A: representative images of TLR4 in the renal cortex, outer medulla, and inner medulla of control and MatSep rats. B: percentage of cortex, outer medulla, and inner medulla stained positive for TLR4. C: numbers of TLR4-positive cells in the outer medulla and inner medulla of control and MatSep rats. *P < 0.05 vs. control. n = 5–7/group. Black scale bar, 50 μm; white scale bar, 20 μm; inset scale bar, 2 mm.

MatSep Is Associated with Increased Cellular Proliferation, Increased Numbers of Activated Neutrophils, and Cd44⁺ Cells in the Kidneys

Compared with the control group, MatSep rats displayed significantly increased cellular proliferation (as indicated by Ki-67 positive staining) in the outer medulla where the Ki-67 staining appears to be localized to the vasa recta (Fig. 4). Ki-67 positive staining was observed within the cortical tubules and inner medullary interstitium, yet was similar between control and MatSep rats (Fig. 4).

Fig. 4.

Left: representative images of proliferating cells (Ki-67-positive cells) in the renal cortex, outer medulla, and inner medulla of control and MatSep rats. Right: quantification of Ki-67-positive cells in cortex, outer medulla, and inner medulla of control and MatSep rats. *P < 0.05 vs. control; n = 6–8/group. Scale bar, 20 μm. Arrows denote Ki-67-positive cells.

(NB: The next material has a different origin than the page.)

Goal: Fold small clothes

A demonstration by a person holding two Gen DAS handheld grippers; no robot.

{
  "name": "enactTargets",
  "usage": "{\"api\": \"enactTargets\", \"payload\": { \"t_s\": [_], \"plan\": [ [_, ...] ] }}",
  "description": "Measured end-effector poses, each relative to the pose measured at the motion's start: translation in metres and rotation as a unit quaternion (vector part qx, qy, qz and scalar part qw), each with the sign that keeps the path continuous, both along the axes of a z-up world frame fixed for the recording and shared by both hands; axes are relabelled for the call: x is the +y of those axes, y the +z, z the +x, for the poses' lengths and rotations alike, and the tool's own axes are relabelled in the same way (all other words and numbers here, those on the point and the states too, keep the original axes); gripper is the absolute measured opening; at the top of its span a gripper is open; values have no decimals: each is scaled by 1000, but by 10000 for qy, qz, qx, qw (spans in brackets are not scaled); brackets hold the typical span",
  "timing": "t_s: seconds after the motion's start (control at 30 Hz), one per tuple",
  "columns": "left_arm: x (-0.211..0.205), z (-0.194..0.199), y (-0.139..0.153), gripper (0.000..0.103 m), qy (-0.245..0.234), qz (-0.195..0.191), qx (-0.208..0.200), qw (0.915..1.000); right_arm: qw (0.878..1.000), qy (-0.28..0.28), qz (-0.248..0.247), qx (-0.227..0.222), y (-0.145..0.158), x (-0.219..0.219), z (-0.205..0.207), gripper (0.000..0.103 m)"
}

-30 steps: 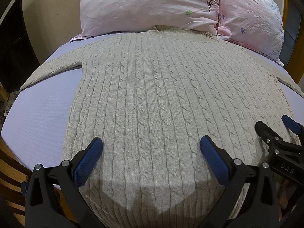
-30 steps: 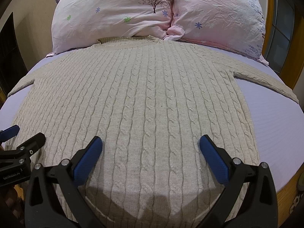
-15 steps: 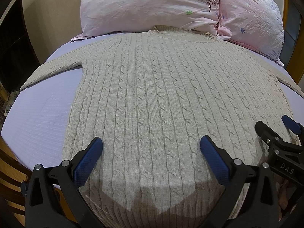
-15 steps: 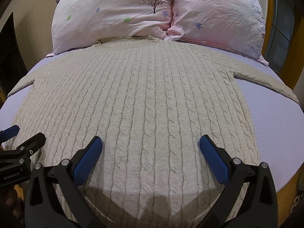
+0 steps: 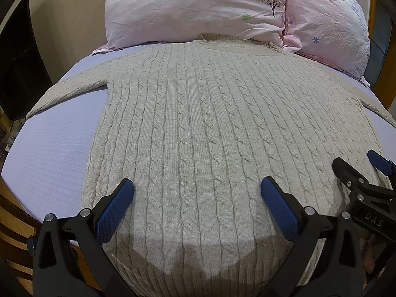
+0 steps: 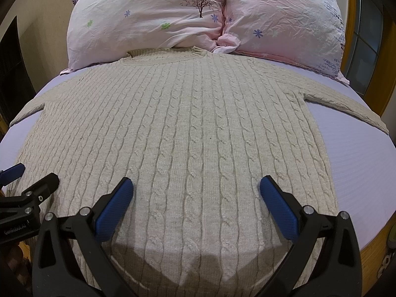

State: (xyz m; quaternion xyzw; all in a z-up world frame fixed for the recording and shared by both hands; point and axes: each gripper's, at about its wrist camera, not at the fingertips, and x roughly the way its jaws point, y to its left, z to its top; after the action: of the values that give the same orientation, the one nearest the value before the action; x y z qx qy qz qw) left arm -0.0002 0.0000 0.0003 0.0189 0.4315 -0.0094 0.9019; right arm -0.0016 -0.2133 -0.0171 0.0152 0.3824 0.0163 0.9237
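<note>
A beige cable-knit sweater (image 5: 198,113) lies flat on the lilac bed, collar at the pillows, sleeves spread to both sides; it also fills the right wrist view (image 6: 188,128). My left gripper (image 5: 196,191) is open and empty, hovering over the sweater's lower left part near the hem. My right gripper (image 6: 195,190) is open and empty over the lower right part. The right gripper shows at the right edge of the left wrist view (image 5: 358,170). The left gripper shows at the left edge of the right wrist view (image 6: 27,180).
Two pink flowered pillows (image 5: 195,7) (image 6: 284,17) lie at the head of the bed. Lilac sheet (image 5: 52,148) (image 6: 358,168) shows on both sides of the sweater. A wooden bed frame (image 6: 368,255) runs along the near edge. A dark panel (image 5: 17,69) stands at the left.
</note>
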Motion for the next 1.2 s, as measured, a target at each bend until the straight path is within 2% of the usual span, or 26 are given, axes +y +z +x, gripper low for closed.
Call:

To further examine the activation status of immune cells, we immunostained for myeloperoxidase (MPO)-, CD44-, and CD69-positive cells. The number of activated neutrophils, as evidenced by MPO-positive cells, was significantly higher in the renal cortex and outer medulla of MatSep rats compared with control rats (Fig. 5). Image analysis of whole kidney scans demonstrated no significant difference in the percentage of CD44-positive staining present in cortex or outer medulla between the groups (Fig. 6, A and B); however, there was a trend in MatSep rats to show increased expression of CD44 in the outer medulla (P = 0.146; Fig. 6, A and B). Upon further examination of the renal cortex at higher magnification, MatSep rats presented a greater percentage of glomeruli containing CD44⁺ cells, as well as a greater number of CD44⁺ cells/glomerulus than control rats (Fig. 6, C and D). Renal medullary CD44-positive staining was found in tubular localizations with similar staining in both controls and MatSep rats (Fig. 6). CD69-positive cells were observed in both control and MatSep kidneys within distinct interstitial cells. We found no statistically significant difference in the number of CD69-positive cells in the renal cortex (control vs. MatSep, positive cells/renal cortex; 26.0 ± 6.58 vs. 34.22 ± 5.81; P = 0.37) or in the renal medulla (control vs. MatSep, positive cells/renal medulla; 18.83 ± 6.06 vs. 34.67 ± 6.92; P = 0.12) of control and MatSep rats.

Fig. 5.

Left: representative images of activated neutrophils (MPO-positive cells) in the renal cortex, outer medulla, and inner medulla of control and MatSep rats. Right: quantification of MPO-positive cells in cortex, outer medulla, and inner medulla of control and MatSep rats. *P < 0.05 vs. control; n = 6–8/group. Scale bar, 20 μm. Arrows denote MPO positive cells.

Fig. 6.

A: percentage of renal cortex or renal outer medulla stained positive for CD44; n = 5–8/group. B: representative images of CD44⁺ protein expression in renal outer medulla of control and MatSep rats. Scale bar, 50 μm. C: representative images of CD44 staining in cortex from control and MatSep rats. Yellow circles and arrows indicate glomeruli containing CD44⁺ cells, and purple circles and arrows indicate glomeruli with no CD44⁺ cells. Black arrows in the inset photos designate CD44⁺ cells within the glomerulus. Black scale bar, 100 μm; white scale bar, 20 μm. D: percentage of glomeruli containing CD44⁺ cells and average number of CD44⁺ cells/glomerulus in control and MatSep rat renal cortex. n = 5–8/group.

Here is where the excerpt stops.